Maria Himmelfahrt wie Pfingstmontag. Martini gebratene Gans mit Birnen, Fische in einer Brühe „süß oder sauer", gesotten Fleisch mit Bohnen, Confect und eine Kanne Wein. St. Nicolaus „ein Wildpret" in schwar­zer Brühe, ein Gemüse oder Kraut, ein gesotten Lamm mit Birnen oder Zwetschen, eine Kanne Wein. Auf alle diese Tage gab es Weißbrot, sonst nur Hausbrot, welches ein Ge­mische von Roggen und Gerste war. Auf Gründonnerstag gab es reines Gerstenbrot.

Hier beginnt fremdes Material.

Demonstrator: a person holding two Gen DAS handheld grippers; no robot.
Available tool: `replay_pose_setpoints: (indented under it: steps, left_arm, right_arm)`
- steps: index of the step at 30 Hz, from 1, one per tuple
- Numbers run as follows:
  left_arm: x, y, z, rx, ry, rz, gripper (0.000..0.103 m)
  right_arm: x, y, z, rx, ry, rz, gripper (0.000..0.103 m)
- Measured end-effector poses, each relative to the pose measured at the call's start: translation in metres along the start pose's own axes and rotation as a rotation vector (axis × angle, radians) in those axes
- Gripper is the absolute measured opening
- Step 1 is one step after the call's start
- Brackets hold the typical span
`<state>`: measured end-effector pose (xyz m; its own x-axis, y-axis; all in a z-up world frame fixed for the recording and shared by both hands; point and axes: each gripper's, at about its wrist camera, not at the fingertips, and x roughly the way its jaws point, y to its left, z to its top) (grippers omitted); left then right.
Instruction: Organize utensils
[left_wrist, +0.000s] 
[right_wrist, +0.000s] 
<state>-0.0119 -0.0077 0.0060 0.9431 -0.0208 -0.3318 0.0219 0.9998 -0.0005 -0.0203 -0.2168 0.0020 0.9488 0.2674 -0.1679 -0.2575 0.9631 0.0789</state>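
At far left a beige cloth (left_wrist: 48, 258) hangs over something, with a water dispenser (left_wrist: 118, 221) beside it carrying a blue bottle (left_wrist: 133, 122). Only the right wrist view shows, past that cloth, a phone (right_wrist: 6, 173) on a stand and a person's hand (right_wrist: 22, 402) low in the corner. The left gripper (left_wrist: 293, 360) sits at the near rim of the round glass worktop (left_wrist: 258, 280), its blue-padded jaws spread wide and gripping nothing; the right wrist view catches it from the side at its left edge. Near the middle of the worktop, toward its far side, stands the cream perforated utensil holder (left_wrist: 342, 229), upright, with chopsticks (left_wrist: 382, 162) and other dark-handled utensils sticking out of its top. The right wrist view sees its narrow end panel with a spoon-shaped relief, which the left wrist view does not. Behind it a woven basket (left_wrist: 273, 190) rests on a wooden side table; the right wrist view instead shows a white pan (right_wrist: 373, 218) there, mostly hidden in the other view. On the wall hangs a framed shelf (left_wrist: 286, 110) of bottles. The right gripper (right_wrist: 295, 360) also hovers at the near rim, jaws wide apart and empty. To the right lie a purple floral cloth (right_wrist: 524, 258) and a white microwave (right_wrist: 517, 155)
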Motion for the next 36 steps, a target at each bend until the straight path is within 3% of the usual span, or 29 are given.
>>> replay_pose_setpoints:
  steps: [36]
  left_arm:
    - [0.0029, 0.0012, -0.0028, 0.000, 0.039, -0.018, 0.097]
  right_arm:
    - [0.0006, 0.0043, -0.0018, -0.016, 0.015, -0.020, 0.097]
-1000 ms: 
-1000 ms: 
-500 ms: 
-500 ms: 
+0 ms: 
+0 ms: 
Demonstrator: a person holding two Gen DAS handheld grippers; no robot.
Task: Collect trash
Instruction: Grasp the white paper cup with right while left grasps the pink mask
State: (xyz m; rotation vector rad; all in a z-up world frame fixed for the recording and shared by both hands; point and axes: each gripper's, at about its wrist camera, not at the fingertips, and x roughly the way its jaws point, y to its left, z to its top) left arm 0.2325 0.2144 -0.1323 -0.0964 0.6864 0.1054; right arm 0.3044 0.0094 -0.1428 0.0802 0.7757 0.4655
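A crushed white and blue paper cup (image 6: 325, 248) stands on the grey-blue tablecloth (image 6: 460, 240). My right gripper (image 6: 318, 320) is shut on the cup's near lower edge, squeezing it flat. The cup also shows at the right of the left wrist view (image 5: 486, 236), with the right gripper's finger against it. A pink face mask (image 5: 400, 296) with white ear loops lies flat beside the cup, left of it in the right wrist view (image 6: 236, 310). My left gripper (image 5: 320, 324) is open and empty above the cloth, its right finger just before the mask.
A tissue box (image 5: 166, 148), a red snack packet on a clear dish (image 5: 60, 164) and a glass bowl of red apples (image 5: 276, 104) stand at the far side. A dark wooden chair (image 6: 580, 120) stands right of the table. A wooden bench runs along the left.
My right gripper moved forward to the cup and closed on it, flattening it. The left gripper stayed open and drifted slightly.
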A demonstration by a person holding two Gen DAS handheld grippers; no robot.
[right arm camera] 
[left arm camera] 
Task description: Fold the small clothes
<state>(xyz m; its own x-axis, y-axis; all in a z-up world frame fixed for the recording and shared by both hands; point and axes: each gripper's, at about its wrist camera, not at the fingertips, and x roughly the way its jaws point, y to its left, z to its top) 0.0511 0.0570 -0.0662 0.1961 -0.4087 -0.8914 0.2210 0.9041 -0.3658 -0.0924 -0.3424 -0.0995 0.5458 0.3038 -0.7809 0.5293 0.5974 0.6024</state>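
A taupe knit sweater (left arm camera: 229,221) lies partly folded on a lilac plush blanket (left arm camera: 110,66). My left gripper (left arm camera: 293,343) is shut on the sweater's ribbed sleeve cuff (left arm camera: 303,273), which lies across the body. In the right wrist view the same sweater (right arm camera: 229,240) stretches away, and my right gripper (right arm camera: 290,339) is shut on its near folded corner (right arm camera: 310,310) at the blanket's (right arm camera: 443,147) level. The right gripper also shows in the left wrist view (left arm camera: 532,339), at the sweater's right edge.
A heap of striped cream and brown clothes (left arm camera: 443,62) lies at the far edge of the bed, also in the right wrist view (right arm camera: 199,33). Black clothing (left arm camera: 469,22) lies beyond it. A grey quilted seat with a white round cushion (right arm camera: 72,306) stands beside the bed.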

Jede Nonne erhielt zur „Zukost" d. h. für Zehnuhr und Vesperbrot eine Anzahl „Nonnenkäs", im Winter eine Anzahl Häringe, im Sommer eine Anzahl Eier und ein Quantum Butter und Brot. Nach ihrem Gefallen konnte sie das essen oder „umb Gots willen" den Armen geben lassen. An gewöhnlichen Tagen gab es Suppe, Fleisch und Gemüse, aber keinen Wein, sondern nur Bier, in der Fastenzeit selbst dieses nicht. In der Fasten wurde nur einmal und das Abends gegessen: Fische, Reisbrei, Hirsenbrei, Erbsenbrei, Häringe, Käs und Brot ohne Butter, Eier. Jede Nonne erhielt zu Michaelis ein Paar neue Winterschuhe oder „Boot­chen", ein Paar lederne „Hendschen", eine „Schaub" (Kopftuch), ein „Schapelier" eine Art Schürze von Wollen­stoff, die auch den Rücken bedeckte und den „Habit" schonen sollte bei der Arbeit, schwarz von Farbe, während der Habit ungebleichte graue Wolle war. Das gleiche gab es zu Georgi, aber leichter im Stoff für den Sommer. Das Abgelegte erhielten die Armen. Auffallen muß bei dieser Esserei die geringe Menge Suppen an Festtagen, die Unmasse Erbsenbrei, die geringe Anzahl Mehlspeisen, die Unmasse Häringe und Fische. Man hielt früher am Rheine die Mehlspeisen für schäd­lich und blähend; die Baiern waren ent­gegengesetzter Ansicht und sind es noch. Gekochte Aepfel galten für unge­sund und säurebildend, daher kom­men sie in der Marienhäuser Ordnung auch nicht vor. Man lebte in dem Wahne, gewisse Speisen seien zu gewissen Zeiten nicht zuträglich und hielt auch auf das Aderlassen viel. Eine der obigen Handschrift angehängte Diätordnung regelte dieses ebenfalls. Im Mai wurde das Blut durch Trinken von Wein mit Körbel und Rainfarren geläutert, im Juni galt kaltes Wasser morgens nüchtern getrunken für gesund, ebenso kaltes Essen genie­ßen, im August war der Aderlaß ver­pönt, dagegen galt Pimpernell essen für heilsam, Ziegenmilch im September getrunken stärkte sehr, Zwiebeln essen im Oktober wurde angerathen. Das ungewöhnliche Maß Wein zwei Liter täglich an Festtagen könnte auffallen, allein die Nonnen tranken ihn nicht immer selbst, er wurde vielfach nur angewiesen, aber an Kranke und Schwache gegeben. Sonsthin kann man der Speiseordnung das Urtheil nicht versagen, daß sich dieselbe einer anständigen Ausnutzung alles Dessen, was Eßbar in Luft, Wasser, Wald und Feld sich vorfand, bediente und zu des Leibes Wohlfahrt in Marienhausen anwandte.